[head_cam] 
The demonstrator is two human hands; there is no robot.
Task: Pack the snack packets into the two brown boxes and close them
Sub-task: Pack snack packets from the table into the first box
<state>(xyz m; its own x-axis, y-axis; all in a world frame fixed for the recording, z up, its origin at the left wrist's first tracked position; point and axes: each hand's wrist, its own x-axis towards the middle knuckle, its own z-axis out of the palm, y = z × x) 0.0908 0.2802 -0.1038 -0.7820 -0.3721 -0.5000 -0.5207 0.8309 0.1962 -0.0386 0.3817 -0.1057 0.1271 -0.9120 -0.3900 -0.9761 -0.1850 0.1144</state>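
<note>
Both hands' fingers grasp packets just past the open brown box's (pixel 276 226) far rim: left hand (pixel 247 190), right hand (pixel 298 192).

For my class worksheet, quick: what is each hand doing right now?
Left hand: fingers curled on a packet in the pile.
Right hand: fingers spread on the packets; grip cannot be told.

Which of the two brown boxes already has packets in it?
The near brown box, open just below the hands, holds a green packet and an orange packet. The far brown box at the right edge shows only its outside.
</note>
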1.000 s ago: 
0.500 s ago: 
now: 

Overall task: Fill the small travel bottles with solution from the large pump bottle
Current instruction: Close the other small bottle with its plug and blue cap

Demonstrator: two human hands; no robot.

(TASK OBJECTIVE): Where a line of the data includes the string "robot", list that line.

(COMPLETED TASK):
The demonstrator is two human hands; there is no robot.
Demonstrator: two human hands; no robot.

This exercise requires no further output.